- [To do] Repeat each line of the material word for word.

- [Supplied data]
——————
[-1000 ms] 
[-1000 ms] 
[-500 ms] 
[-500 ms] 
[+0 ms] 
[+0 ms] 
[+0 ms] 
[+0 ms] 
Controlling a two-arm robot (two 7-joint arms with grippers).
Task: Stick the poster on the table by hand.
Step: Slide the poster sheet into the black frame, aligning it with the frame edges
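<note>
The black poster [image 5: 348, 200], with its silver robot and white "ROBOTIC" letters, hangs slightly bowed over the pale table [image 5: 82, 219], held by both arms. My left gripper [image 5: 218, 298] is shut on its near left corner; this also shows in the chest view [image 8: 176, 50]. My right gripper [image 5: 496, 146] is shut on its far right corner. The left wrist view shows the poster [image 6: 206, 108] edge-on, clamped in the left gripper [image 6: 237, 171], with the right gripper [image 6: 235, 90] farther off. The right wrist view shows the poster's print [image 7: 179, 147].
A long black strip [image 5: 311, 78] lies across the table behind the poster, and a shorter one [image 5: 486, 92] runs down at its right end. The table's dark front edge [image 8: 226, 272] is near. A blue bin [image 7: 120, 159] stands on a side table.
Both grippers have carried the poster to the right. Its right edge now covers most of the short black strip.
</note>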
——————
- [Result for this task]
[-1000 ms] 
[-1000 ms] 
[-500 ms] 
[-500 ms] 
[+0 ms] 
[+0 ms] 
[+0 ms] 
[+0 ms] 
Controlling a two-arm robot (two 7-joint arms with grippers).
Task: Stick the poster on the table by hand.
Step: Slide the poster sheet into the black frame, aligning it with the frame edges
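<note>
The black poster [image 5: 348, 200], with its silver robot and white "ROBOTIC" letters, hangs slightly bowed over the pale table [image 5: 82, 219], held by both arms. My left gripper [image 5: 218, 298] is shut on its near left corner; this also shows in the chest view [image 8: 176, 50]. My right gripper [image 5: 496, 146] is shut on its far right corner. The left wrist view shows the poster [image 6: 206, 108] edge-on, clamped in the left gripper [image 6: 237, 171], with the right gripper [image 6: 235, 90] farther off. The right wrist view shows the poster's print [image 7: 179, 147].
A long black strip [image 5: 311, 78] lies across the table behind the poster, and a shorter one [image 5: 486, 92] runs down at its right end. The table's dark front edge [image 8: 226, 272] is near. A blue bin [image 7: 120, 159] stands on a side table.
Both grippers have carried the poster to the right. Its right edge now covers most of the short black strip.
</note>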

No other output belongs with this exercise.